◆ What is needed
Set down exactly, from the records below, the line with "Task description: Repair" through the line with "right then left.", and nothing else.

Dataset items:

------------------------------------------------------------------------

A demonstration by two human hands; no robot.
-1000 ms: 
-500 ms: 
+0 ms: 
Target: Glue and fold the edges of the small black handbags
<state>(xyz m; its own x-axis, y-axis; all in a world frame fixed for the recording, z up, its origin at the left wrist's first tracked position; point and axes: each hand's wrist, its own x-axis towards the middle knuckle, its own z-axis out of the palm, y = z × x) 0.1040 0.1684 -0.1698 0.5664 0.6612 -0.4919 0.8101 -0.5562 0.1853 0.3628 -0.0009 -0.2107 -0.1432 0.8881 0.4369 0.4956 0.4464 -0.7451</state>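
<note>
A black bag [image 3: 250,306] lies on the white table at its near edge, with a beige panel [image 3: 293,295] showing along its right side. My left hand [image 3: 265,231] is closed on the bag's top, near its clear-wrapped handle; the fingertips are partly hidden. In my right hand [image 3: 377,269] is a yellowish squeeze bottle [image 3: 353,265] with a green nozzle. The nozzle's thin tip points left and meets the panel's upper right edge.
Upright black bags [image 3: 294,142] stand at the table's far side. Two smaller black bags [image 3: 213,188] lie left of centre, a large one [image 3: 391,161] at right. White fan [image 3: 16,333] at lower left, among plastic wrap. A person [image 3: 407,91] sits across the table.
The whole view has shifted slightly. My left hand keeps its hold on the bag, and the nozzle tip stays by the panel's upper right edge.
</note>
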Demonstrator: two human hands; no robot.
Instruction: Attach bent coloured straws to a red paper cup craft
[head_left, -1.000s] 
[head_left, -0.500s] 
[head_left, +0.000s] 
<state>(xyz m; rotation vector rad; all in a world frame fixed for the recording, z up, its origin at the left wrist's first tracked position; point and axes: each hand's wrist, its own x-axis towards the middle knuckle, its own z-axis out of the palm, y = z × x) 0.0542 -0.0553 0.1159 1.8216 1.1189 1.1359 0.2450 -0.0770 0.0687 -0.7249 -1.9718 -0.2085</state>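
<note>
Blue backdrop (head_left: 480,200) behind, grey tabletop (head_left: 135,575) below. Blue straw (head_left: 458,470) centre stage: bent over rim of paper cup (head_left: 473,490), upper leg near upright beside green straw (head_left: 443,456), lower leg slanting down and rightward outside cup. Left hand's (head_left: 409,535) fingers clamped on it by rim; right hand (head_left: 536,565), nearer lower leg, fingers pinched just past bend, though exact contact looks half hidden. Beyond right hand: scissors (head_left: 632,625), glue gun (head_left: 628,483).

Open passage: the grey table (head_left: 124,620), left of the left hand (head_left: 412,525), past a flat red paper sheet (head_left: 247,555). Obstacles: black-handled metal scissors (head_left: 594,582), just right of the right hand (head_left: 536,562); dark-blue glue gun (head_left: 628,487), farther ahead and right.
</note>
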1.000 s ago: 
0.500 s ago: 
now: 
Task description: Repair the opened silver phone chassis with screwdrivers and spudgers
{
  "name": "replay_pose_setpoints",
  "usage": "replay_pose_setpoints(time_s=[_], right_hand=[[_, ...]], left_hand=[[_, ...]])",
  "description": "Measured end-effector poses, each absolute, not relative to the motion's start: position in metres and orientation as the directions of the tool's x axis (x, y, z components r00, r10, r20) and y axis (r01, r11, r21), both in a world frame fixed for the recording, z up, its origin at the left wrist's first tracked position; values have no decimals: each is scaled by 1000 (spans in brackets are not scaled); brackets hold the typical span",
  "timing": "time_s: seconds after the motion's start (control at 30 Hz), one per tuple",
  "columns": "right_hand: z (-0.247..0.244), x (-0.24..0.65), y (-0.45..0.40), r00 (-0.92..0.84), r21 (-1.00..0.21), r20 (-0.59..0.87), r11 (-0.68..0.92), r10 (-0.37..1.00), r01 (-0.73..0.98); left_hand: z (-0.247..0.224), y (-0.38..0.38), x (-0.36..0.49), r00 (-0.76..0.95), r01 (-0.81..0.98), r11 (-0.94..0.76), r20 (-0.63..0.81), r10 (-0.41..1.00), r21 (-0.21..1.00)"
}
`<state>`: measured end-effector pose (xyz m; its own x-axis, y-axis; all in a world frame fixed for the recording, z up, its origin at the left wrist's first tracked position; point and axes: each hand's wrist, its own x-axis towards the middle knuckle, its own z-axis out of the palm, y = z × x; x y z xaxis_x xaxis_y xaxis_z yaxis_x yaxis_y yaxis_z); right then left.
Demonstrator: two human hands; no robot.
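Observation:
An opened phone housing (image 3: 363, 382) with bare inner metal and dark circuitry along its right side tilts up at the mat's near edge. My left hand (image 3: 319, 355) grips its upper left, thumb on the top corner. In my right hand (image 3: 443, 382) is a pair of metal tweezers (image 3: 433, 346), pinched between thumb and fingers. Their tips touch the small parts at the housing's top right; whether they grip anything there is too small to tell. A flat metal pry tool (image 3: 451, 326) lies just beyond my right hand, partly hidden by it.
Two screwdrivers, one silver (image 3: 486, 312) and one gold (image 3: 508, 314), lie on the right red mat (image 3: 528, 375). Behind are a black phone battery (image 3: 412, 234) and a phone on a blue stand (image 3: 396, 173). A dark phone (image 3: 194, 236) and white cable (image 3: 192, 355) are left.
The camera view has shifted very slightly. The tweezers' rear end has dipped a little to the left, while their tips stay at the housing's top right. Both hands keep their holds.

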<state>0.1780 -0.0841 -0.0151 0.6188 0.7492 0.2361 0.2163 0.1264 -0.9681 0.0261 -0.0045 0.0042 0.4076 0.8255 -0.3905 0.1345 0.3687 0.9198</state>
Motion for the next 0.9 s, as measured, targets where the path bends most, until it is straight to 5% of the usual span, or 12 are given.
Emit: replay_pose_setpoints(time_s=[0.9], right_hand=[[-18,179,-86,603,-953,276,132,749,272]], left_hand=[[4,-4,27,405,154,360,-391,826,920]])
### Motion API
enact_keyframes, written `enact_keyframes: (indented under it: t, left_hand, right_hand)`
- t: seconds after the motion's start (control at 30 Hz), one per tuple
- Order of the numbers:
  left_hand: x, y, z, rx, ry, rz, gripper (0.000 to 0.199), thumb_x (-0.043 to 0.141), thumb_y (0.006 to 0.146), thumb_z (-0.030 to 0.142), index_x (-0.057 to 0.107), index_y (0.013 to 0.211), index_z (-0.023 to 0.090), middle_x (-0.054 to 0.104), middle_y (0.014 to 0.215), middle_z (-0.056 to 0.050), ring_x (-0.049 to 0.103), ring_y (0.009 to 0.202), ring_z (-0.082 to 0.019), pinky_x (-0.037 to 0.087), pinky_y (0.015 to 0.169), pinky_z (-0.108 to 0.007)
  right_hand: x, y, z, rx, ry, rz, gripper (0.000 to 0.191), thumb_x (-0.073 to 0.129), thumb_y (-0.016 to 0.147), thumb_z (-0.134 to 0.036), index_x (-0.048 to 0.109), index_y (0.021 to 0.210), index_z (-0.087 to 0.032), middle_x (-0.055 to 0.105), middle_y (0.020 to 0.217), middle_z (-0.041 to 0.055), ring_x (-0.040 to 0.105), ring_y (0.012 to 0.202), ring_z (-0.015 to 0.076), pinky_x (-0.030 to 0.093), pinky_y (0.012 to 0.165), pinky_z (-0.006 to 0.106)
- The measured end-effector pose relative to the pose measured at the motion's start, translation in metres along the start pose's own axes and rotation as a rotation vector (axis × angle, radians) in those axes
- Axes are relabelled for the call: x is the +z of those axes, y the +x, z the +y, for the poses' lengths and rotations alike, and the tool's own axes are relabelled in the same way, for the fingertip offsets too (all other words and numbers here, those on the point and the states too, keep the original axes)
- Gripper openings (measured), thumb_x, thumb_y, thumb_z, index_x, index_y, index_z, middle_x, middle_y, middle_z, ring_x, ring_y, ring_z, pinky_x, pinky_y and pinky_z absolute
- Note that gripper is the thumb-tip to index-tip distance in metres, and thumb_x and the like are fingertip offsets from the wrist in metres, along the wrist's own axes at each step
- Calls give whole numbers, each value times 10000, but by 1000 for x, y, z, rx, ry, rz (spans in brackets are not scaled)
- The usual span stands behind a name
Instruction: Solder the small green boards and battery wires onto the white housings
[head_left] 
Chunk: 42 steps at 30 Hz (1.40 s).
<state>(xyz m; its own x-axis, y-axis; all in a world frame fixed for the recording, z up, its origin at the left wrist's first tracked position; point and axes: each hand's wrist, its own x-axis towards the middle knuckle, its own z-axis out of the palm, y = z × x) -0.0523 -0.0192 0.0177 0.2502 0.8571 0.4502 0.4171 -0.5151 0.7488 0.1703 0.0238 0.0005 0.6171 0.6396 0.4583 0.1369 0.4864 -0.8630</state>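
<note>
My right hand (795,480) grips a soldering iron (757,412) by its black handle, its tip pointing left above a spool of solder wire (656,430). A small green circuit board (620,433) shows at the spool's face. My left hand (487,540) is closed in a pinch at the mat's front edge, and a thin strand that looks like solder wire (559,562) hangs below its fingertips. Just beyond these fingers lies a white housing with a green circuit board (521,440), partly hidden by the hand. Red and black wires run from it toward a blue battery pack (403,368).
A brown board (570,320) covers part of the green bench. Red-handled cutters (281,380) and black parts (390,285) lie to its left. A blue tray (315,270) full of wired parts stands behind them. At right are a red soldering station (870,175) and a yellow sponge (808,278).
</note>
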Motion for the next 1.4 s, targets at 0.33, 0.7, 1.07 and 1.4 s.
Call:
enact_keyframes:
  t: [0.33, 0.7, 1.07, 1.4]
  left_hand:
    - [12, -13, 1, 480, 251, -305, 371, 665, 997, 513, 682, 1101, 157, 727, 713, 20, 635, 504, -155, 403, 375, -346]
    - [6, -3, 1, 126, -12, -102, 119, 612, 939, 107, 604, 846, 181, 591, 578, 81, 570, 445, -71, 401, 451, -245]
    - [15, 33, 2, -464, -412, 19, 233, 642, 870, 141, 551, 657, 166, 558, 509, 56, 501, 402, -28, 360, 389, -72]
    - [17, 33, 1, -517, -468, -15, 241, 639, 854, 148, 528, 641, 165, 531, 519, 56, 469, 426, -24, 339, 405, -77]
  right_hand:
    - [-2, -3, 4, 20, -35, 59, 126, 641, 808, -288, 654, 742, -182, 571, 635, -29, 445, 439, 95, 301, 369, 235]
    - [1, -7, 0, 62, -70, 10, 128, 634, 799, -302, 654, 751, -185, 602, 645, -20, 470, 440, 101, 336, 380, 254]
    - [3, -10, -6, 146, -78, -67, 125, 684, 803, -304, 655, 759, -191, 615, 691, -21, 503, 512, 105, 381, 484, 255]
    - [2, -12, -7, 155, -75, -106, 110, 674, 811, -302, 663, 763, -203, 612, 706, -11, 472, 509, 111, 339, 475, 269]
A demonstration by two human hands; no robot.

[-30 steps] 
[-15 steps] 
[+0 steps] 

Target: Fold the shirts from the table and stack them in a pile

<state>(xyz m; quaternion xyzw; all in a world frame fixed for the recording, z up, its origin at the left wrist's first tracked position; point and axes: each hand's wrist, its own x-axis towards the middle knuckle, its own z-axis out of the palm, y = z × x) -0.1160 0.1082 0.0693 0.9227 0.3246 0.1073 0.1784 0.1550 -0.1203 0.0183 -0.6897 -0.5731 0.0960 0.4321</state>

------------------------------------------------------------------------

◆ Output for this exercise
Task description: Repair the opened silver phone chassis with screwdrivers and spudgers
{
  "name": "replay_pose_setpoints",
  "usage": "replay_pose_setpoints(time_s=[_], right_hand=[[_, ...]], left_hand=[[_, ...]])",
  "description": "Measured end-effector poses, each absolute, not relative to the motion's start: position in metres and orientation as the directions of the tool's x axis (x, y, z components r00, r10, r20) and y axis (r01, r11, r21), both in a world frame fixed for the recording, z up, its origin at the left wrist's first tracked position; values have no decimals: each is scaled by 1000 (spans in brackets are not scaled); brackets hold the typical span",
  "timing": "time_s: seconds after the motion's start (control at 30 Hz), one per tuple",
  "columns": "right_hand: z (-0.247..0.244), x (-0.24..0.65), y (-0.45..0.40), r00 (-0.92..0.84), r21 (-1.00..0.21), r20 (-0.59..0.87), r11 (-0.68..0.92), r10 (-0.37..1.00), r01 (-0.73..0.98); left_hand: z (-0.247..0.224), y (-0.38..0.38), x (-0.36..0.49), r00 (-0.76..0.95), r01 (-0.81..0.98), r11 (-0.94..0.76), r20 (-0.63..0.81), r10 (-0.41..1.00), r21 (-0.21..1.00)"
}
`<state>`: measured end-effector pose (xyz m; its own x-axis, y-axis; all in a world frame fixed for the recording, z up, its origin at the left wrist's first tracked position; point and axes: each hand's wrist, its own x-axis towards the middle knuckle, its own z-axis out of the palm, y = z × x; x y z xaxis_x xaxis_y xaxis_z yaxis_x yaxis_y yaxis_z); right then left.

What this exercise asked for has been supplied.